Sudden Hearing Loss in One Ear – Single Sided Deafness
Posted by Living Sounds
Single Sided Deafness (SDD) (otherwise known as Sudden Sensorineural Hearing Loss or Single Sided Hearing) is the sudden decline in hearing in one ear. Symptoms usually include loss of balance and/or dizziness, facial sensations or tingling, loss of taste, watering eyes, severe headaches, aching teeth and/or a clicking jaw.
What causes it?
Some possible causes of single sided deafness are:
- A severe head injury
- Drugs including prescription drugs known as ototoxic drugs can harm the hearing cells
- Viral or bacterial ear infections and tumours
- Some immunological diseases
- Circulatory system disorders
- Vascular conditions that result in thrombosis, embolism or haemorrhage
- Metabolic disorders
- Mumps and measles (sometimes)
Signs you might have SDD?
People with SDD experience hearing difficulties that hinder and impact their lives; they struggle with direction of sounds, and have difficulty separating speech while in the presence of background noise. Generally:
- It is difficult to hear conversations when the speaker is on the side of the non-hearing ear.
- In a room of co-workers it is difficult to locate a person who is speaking.
- When focusing on a telephone conversation, a speaker in the room is missed because the hearing ear is already occupied.
- In a social gathering, you stay on the periphery because it is often quieter and you can hear somewhat better form this position.
- When crossing a road, you give it your full attention and don’t enter into conversations.
- For telephone conversations in a vehicle it is necessary to have a wireless blue tooth telephone connection otherwise the hearing ear is plugged with an ear bud and other road sounds are not heard.
- If you lay on the hearing ear in bed, you can’t hear your alarm clock in the morning.
- Excess fatigue is often experienced because of the strain and effort required when listening.
What to do if you think you have SDD?
Timing is crucial.
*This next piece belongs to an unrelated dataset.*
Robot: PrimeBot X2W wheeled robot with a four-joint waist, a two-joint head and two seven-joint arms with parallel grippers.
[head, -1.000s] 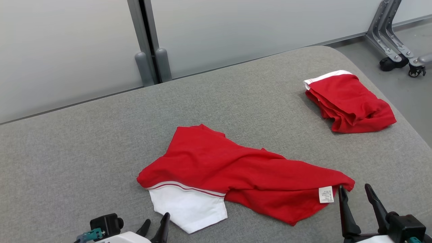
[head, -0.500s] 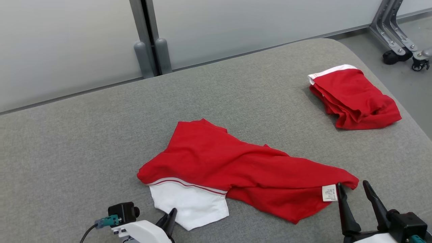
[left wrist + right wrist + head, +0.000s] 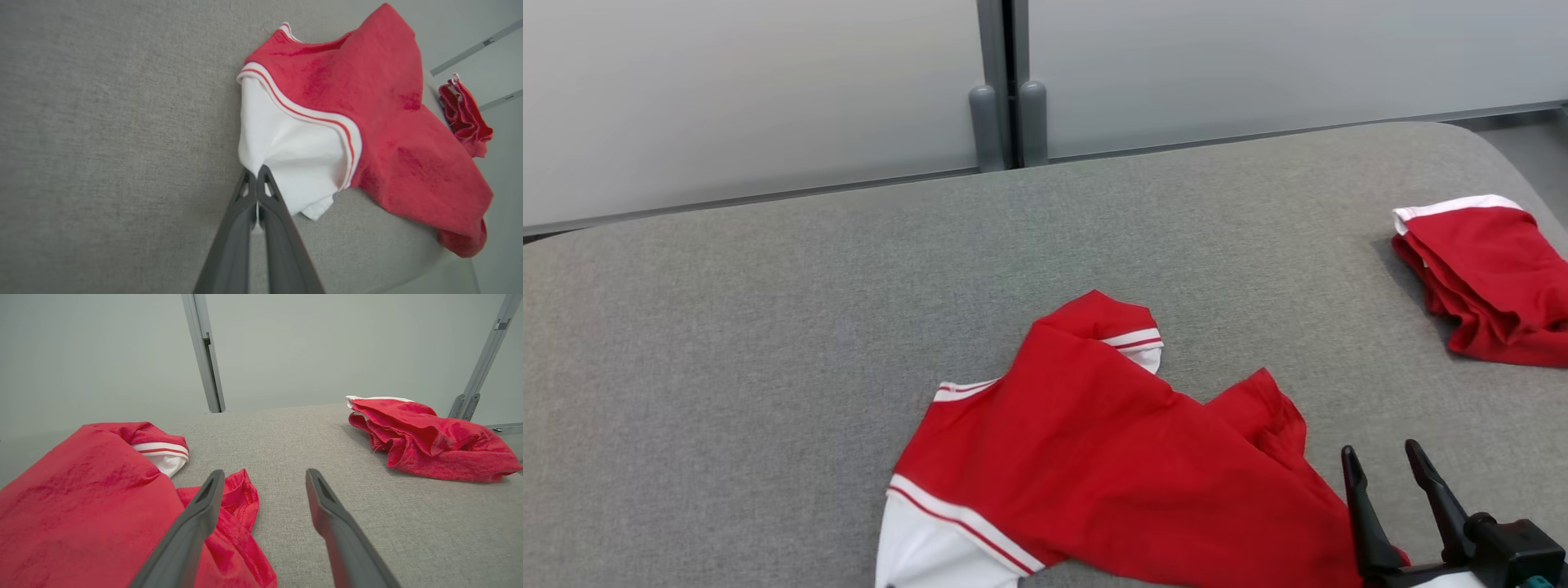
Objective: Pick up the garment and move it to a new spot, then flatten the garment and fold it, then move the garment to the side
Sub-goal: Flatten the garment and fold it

This type of hearing loss can happen suddenly; resulting in immediate deafness or symptoms can linger for three days and may result in permanent hearing loss in the affected ear if untreated.
Make an appointment with your medical doctor who can provide an emergency referral to an Ear Nose and Throat Specialist (ENT). If your doctor isn’t readily available, go to the emergency department in a hospital.
How do you treat it?
SDD is not a commonly recognized condition and may be missed if symptoms are not immediately addressed by a physician; awareness of its symptoms is relatively low; and early treatment is crucial in order to save your hearing in the affected ear.
Two well-known options that have been successful for many individuals are:
- A CROS or a BICROS system consisting of a hearing device and a CROS transmitter. The hearing device is worn on the better or normal hearing ear while a microphone worn on the deafened ear wirelessly transmits sounds from that side to the hearing aid thus providing a sensation of hearing from the deafened ear side. These devices can be purchased on a trial basis through Living Sounds Hearing Centre.
- If the CROS system is not satisfactory, you could consider a BAHA (Bone Anchored Hearing Device) that is surgically implanted by an ENT. This device works by gently vibrating the mastoid bone on the poor side, which in turn, transmits vibrations through the head to the better hearing ear.